⟨
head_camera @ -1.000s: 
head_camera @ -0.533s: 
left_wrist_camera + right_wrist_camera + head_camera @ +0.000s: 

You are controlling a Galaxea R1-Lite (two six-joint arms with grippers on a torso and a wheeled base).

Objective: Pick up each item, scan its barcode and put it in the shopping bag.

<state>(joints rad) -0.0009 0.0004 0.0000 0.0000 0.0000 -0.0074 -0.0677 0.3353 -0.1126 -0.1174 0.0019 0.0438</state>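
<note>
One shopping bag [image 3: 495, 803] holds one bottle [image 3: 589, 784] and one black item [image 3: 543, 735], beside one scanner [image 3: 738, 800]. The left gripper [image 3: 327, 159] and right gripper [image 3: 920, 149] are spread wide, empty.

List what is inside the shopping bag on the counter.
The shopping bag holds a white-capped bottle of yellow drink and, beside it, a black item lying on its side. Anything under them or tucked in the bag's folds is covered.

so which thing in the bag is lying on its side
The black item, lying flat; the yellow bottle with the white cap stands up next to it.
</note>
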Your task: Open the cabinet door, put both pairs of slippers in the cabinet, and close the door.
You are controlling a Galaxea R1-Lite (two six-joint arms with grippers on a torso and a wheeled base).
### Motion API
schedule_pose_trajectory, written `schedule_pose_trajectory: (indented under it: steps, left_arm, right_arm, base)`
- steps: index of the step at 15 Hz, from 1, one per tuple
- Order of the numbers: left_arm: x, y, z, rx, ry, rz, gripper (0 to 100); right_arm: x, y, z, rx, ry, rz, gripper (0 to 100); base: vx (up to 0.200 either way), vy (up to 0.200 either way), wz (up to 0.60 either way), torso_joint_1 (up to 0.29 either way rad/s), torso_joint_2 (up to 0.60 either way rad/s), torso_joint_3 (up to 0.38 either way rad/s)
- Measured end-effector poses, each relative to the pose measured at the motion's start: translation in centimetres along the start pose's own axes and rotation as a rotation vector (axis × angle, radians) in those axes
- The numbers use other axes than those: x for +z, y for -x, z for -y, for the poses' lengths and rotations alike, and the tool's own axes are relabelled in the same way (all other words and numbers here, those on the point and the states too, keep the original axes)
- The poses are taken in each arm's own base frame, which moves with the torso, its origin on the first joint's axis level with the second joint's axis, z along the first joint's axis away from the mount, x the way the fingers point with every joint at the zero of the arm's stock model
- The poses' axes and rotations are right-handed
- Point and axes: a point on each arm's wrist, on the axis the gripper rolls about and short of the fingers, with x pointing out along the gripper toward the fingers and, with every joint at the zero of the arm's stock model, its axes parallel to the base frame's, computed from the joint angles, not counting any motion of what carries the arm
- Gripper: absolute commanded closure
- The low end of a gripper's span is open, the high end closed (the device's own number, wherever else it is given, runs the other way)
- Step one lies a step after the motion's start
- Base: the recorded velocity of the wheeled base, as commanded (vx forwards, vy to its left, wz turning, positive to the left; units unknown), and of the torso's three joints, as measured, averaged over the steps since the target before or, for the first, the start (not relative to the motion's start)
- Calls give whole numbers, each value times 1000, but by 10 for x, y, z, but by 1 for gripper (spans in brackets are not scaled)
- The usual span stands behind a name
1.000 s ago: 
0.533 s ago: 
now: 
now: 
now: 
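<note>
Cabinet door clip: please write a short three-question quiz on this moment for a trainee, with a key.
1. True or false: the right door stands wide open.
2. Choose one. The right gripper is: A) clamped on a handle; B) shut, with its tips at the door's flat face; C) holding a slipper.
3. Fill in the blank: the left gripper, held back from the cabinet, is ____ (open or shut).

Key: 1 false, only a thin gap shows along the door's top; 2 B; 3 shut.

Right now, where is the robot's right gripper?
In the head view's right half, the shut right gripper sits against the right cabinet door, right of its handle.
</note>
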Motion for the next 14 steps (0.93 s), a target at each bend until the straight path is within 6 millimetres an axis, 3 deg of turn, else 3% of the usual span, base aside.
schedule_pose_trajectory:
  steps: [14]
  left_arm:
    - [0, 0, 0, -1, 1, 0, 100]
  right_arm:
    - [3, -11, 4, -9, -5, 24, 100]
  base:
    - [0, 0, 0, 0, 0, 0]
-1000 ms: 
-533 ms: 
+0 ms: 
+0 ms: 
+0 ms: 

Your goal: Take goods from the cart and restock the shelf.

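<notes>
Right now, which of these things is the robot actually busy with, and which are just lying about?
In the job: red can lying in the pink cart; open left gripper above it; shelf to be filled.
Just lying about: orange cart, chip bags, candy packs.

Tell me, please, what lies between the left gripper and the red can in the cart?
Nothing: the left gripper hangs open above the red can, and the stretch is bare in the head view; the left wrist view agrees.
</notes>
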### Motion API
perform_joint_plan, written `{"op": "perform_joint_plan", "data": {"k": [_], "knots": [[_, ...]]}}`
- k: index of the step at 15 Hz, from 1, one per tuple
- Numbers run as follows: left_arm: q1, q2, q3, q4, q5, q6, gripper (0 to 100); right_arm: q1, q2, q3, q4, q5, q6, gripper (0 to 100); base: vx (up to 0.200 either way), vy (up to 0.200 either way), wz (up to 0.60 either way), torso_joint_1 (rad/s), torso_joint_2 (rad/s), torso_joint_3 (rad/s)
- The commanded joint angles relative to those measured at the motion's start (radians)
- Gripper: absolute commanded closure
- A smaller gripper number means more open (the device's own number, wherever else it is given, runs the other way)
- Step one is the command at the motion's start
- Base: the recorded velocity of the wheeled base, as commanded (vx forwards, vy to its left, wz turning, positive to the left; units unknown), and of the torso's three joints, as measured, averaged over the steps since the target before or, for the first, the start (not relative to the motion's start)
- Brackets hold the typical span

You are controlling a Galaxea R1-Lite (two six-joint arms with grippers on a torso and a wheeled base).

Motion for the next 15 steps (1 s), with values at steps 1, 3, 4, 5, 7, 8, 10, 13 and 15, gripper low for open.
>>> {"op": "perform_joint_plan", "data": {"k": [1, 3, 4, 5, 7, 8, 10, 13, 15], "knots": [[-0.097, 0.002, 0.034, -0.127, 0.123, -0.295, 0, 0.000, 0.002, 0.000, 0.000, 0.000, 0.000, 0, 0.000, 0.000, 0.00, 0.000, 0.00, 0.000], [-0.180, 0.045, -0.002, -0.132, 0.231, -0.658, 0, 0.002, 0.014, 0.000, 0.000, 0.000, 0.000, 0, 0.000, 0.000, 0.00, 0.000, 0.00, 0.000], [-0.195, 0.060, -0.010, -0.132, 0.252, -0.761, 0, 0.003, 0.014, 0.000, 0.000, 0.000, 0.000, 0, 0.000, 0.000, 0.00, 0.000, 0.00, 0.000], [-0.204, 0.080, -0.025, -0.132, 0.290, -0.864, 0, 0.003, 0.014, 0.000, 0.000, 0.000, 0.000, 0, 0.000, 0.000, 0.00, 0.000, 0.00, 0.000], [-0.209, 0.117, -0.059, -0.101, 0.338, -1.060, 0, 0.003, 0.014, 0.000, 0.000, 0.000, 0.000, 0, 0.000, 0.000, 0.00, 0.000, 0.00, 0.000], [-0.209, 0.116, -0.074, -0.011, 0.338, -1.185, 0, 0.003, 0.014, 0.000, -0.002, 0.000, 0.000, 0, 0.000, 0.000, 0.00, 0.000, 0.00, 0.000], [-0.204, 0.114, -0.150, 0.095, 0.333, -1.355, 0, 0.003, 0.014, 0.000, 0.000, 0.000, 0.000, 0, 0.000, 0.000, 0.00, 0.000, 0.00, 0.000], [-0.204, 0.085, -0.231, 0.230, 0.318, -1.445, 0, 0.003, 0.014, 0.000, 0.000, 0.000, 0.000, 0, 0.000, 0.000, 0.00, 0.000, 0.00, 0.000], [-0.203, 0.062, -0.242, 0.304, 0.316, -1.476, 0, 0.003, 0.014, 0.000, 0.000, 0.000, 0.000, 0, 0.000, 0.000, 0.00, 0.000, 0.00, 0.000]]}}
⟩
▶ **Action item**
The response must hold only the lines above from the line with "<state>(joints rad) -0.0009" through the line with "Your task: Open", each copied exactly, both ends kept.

▶ **Your solution**
<state>(joints rad) -0.0009 0.0004 0.0000 0.0000 0.0000 -0.0074 -0.0677 0.3353 -0.1126 -0.1174 0.0019 0.0438</state>
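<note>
One shopping bag [image 3: 495, 803] holds one bottle [image 3: 589, 784] and one black item [image 3: 543, 735], beside one scanner [image 3: 738, 800]. The left gripper [image 3: 327, 159] and right gripper [image 3: 920, 149] are spread wide, empty.

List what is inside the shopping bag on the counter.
The shopping bag holds a white-capped bottle of yellow drink and, beside it, a black item lying on its side. Anything under them or tucked in the bag's folds is covered.

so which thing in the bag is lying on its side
The black item, lying flat; the yellow bottle with the white cap stands up next to it.
</note>
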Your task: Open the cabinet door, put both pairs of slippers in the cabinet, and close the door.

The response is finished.